Gli Usa aprono all’Iran: il segretario di Stato americano, la signora Condoleezza Rice, ha sollecitato Teheran a partecipare alla conferenza sull’Irak in programma il 3 e 4 maggio in Egitto. In una intervista pubblicata ieri dal quotidiano britannico Financial Times, la Rice dice che una mancata partecipazione iraniana sarebbe una «occasione mancata» da parte del regime e ha aggiunto che Washington è pronta ad avere contatti diretti con Teheran in margine alla conferenza.
La Rice ha negato che l’amministrazione Bush abbia come fine un mutamento del sistema politico in Iran. Lo scopo degli Stati Uniti, ha sottolineato il segretario di Stato, è piuttosto quello di ottenere «un cambio di comportamento» da parte del regime degli ayatollah.
L’Iran non ha ancora deciso se partecipare alla conferenza del 3 e 4 maggio, che vedrà la presenza dei ministri degli Esteri. Aveva invece preso parte a una riunione preparatoria a livello di funzionari e ambasciatori.

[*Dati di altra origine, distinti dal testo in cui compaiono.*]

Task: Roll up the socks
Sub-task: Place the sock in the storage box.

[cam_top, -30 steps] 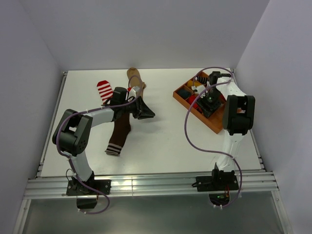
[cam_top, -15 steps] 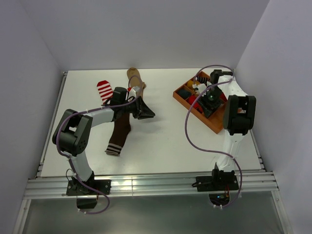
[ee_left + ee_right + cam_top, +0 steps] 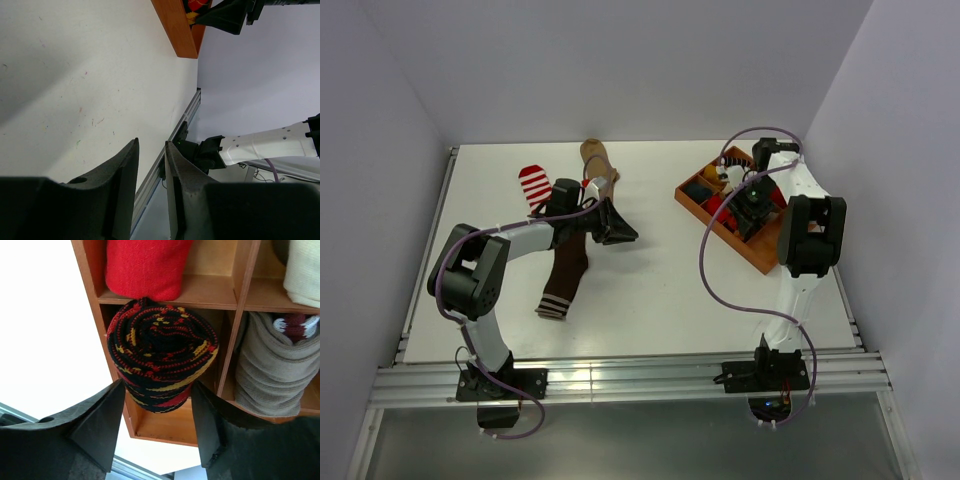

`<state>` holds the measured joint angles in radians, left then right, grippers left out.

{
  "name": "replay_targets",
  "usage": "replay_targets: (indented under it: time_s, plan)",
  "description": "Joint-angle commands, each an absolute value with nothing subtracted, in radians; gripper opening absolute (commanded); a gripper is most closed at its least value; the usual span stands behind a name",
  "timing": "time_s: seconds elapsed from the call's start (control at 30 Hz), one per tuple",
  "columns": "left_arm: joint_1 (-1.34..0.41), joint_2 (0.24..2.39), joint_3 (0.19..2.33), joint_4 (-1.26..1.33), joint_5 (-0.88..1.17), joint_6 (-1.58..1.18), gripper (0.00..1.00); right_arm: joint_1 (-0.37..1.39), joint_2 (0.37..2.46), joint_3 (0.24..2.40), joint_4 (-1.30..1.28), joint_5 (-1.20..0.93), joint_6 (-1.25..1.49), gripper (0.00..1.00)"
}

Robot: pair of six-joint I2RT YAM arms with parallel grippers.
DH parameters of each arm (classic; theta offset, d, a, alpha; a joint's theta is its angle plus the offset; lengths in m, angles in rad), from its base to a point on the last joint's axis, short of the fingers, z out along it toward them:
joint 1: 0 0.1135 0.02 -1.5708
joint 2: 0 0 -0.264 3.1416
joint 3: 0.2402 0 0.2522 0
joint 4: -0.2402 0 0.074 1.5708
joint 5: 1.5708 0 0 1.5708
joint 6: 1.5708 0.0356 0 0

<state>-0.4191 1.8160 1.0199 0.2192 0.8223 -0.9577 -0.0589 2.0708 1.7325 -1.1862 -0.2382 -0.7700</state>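
- Apparently a finished roll is being stowed: the black roll [image 3: 162,350], patterned red and yellow, is set in a tray [image 3: 90,285] compartment with its spiral end up. It sits next to a red roll [image 3: 145,265] and a grey roll [image 3: 270,360].
- The right gripper [image 3: 157,386] is held over it with jaws spread wide, one finger on each side. A gap is seen on both sides, so the roll is judged released, not pinched.
- The left gripper [image 3: 152,145] is held low over the table [image 3: 650,290], pointed toward the tray. Its jaws are parted by a narrow slit, and nothing is seen between them.
- Three socks are laid flat and unrolled at the far left: red-white sock [image 3: 534,186], tan sock [image 3: 595,160], brown sock [image 3: 563,275]. The left arm is stretched across the brown one, which is likely to be rolled next.
- The table is matte white with faint coloured specks. It is edged by a metal rail [image 3: 640,375] and boxed in by plain pale walls [image 3: 620,60].
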Motion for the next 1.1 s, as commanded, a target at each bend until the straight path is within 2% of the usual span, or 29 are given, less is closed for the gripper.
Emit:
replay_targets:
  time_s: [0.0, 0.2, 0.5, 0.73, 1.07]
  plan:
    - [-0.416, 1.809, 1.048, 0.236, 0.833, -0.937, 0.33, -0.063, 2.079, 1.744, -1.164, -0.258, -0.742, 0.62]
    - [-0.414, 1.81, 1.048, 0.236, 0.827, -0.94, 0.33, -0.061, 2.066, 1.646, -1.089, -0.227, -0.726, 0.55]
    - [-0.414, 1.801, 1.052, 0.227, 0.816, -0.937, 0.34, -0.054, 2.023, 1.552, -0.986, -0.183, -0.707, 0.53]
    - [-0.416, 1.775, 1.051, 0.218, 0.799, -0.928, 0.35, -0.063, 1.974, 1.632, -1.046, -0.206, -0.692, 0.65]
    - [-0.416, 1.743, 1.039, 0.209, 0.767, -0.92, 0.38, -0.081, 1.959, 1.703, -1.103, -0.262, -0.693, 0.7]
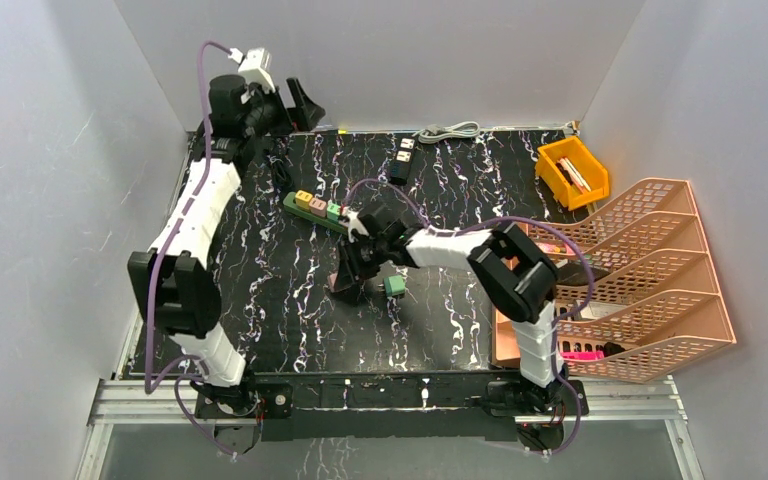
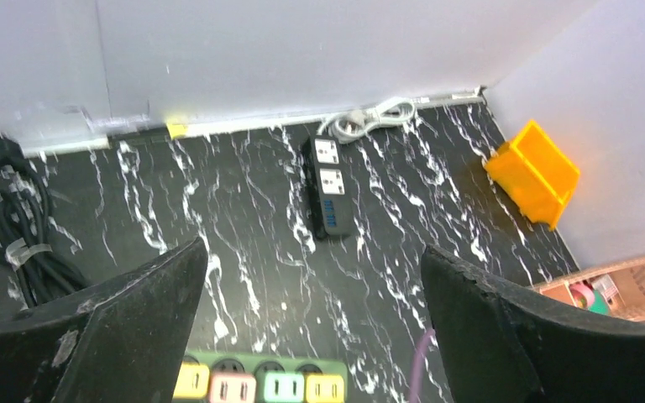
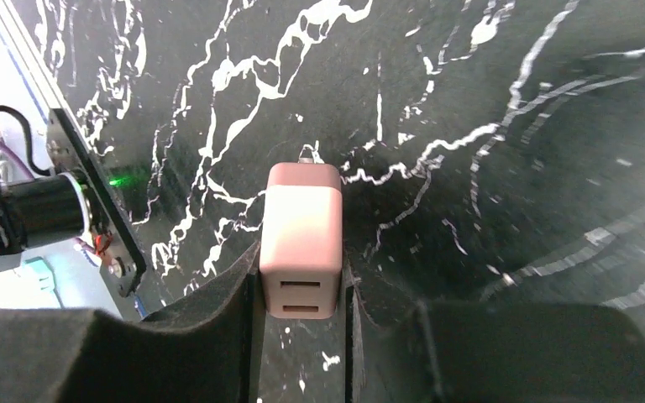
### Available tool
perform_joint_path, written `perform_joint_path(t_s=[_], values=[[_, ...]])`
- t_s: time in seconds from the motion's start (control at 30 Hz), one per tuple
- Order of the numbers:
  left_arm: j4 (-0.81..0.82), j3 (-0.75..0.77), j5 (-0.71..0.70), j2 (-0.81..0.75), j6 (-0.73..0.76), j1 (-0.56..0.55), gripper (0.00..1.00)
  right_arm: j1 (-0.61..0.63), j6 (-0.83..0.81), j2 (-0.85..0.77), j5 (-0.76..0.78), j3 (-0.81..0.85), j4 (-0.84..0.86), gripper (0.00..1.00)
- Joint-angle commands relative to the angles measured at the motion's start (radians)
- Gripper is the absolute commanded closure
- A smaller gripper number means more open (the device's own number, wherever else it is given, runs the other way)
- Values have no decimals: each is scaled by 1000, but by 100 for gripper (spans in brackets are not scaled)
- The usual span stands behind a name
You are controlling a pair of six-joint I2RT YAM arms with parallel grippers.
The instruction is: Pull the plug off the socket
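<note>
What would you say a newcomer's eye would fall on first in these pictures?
The pink plug, clamped in the right gripper over the black marbled table, fills the right wrist view. From above, the green power strip with its coloured sockets lies mid-table just beyond that gripper. The stack of peach file trays crowds the right edge.

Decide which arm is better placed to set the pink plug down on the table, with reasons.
Right. The right gripper is shut on the pink plug, close over the table. The left gripper is open and empty, raised above the green power strip at the back left.
</note>
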Motion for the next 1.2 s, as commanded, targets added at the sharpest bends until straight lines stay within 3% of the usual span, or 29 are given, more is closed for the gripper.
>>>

Di Iran hanno discusso ieri a Lussemburgo i ministri degli Esteri dell’Ue, riuniti per il Consiglio Affari generali e relazioni esterne. I capi delle diplomazie europee hanno formalmente approvato il regolamento di attuazione delle sanzioni varate dal Consiglio di sicurezza dell’Onu contro Teheran per la mancata sospensione del programma di arricchimento dell’uranio. In particolare, si tratta di misure contro singoli individui e organizzazioni. L’Ue ha approvato una lista che è più ampia di quella indicata dalla risoluzione del Consiglio di sicurezza dell’Onu. I nominativi indicati saranno soggetti a divieto di ingresso nell’Ue e a congelamento dei beni.
Il presidente iraniano Mahmud Ahmadinejad ha affermato, in un’intervista alla Tv spagnola, di «non temere le sanzioni della Ue» assicurando che il suo Paese vuole rispettare le leggi internazionali ma, allo stesso tempo, esige che «si rispettino i nostri diritti». Il presidente iraniano dichiara poi di non essere contrario a «ristabilire contatti con gli Stati Uniti» nonostante Washington non voglia «riconoscere i diritti di altri popoli». Non poteva mancare il riferimento a Israele: «se ci attacca - sostiene - abbiamo la potenza necessaria per difenderci».